If you like to think in modules: $k[S\times H]$ equals the induced module $\operatorname{Ind}_{G}^{G\rtimes H}(k[S])$ and $k[S\times H]$ equals what is called the "tensor induction" of $k[S]$.

And of course, once we have that we can combine either of those with the quotient $G^H \rtimes H \twoheadrightarrow H$ and the action of $H$ on $T$ to obtain $G^H \rtimes H$-actions on $S\times H \times T$, $(S\times H)\sqcup T$, $S^H\times T$, $S^H \sqcup T$, $(S\times H)^T$, $(S^H)^T$ etc.

Approach 1.5: Or we can use that $H$ not only has the right-multiplication-action on $H$, but also an commuting action by left-multiplication. In particular, $S\times H$ and $S^H$ not only have the $G \wr H$-action, but also a commuting $H$-action. The second construction is therefore to take $(S\times H)\times_H T$ and $S^H\times_H T$ instead of the cartesian products, i.e. to quotient out the additional $H$-action.

The first set is somewhat connected to your guess $S\times T$, but is smaller in general.

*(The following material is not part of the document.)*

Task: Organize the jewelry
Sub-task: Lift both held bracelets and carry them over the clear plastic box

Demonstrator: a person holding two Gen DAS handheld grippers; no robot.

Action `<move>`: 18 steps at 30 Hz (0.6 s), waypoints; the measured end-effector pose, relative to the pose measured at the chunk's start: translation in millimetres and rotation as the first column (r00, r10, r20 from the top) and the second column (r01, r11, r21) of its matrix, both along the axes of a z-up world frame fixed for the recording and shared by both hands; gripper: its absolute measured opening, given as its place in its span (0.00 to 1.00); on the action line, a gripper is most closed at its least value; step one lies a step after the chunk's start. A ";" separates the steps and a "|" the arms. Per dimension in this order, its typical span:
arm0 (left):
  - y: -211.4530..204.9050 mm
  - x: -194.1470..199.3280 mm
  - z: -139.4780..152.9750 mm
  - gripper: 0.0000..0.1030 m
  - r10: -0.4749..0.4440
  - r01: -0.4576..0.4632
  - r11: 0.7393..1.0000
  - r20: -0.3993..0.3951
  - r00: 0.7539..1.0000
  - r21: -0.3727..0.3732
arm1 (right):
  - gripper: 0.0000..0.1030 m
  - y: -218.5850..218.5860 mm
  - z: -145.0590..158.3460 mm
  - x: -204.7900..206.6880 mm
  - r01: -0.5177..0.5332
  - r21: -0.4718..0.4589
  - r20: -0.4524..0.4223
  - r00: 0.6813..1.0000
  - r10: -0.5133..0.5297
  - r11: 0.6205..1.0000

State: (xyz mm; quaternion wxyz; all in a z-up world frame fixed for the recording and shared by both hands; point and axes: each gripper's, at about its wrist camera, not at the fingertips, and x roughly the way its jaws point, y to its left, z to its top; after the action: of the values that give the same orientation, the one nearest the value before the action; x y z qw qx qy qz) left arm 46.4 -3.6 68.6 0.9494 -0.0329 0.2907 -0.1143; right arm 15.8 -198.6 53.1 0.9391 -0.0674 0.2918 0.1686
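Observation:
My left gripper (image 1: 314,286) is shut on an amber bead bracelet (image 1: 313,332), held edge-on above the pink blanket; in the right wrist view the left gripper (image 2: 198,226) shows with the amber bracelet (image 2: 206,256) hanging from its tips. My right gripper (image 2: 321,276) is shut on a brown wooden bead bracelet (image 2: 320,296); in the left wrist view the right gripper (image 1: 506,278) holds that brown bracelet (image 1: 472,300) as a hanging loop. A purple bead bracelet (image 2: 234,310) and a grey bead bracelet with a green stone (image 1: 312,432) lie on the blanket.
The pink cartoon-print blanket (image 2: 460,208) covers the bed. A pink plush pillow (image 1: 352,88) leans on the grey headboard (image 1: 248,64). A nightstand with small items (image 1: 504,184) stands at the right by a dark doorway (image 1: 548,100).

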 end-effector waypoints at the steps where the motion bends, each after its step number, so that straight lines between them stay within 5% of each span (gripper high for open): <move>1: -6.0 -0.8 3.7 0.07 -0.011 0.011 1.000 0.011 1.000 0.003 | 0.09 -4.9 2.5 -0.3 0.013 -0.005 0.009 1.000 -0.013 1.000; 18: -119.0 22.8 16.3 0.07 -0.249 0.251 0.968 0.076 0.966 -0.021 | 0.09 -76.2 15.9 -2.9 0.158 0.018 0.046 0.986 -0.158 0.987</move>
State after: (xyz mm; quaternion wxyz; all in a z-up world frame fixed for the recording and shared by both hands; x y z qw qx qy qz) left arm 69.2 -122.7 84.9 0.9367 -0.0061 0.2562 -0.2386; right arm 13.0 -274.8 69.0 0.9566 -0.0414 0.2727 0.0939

Approach 2 is to think of two actions on the same set $\Omega$. If $G$ and $H$ both act on $\Omega$ and the actions commute in the sense that $^g(^h \omega) = {^h({^g\omega})}$, then $G\times H$ acts on $\Omega$. A typical case of this is what's called a "biset", i.e. a set with an left-$G$-action and a compatible right-$H$-action. Think: $G$ acts via left-multiplication and $H$ acts via right-multiplication on $\Omega$ and we want associativity to hold. Actions of the semidirect product are "twisted bisets" in this sense. Think of them as $H$ acting by conjugation and $G$ acting by left-multiplication on $\Omega$.

What's another object on which $G$ acts by left multiplication and $H$ by conjugation? The set $G^T$. $G$ clearly acts by left multiplication in the image and since both $G$ and $T$ are $H$-sets we get a conjugation action of $H$. Together we get the $G\rtimes H$-action $(^{(g,h)}\gamma)(t) := g\cdot{^h\gamma(^{h^{-1}} t)}$.

Similar in the way $S^H$ was similar to $S\times H$ we can also combine the $H$-action on $G\times T$ with the $G$-action by left multiplication (trivial on $T$) to obtain the $G\rtimes H$-action ${^{(g,h)}(x,t)} := (ghxh^{-1},ht)$.

And of course, we can now combine all of these together to get $G\rtimes H$-actions on $G^T \times S^H$ and other funny looking things.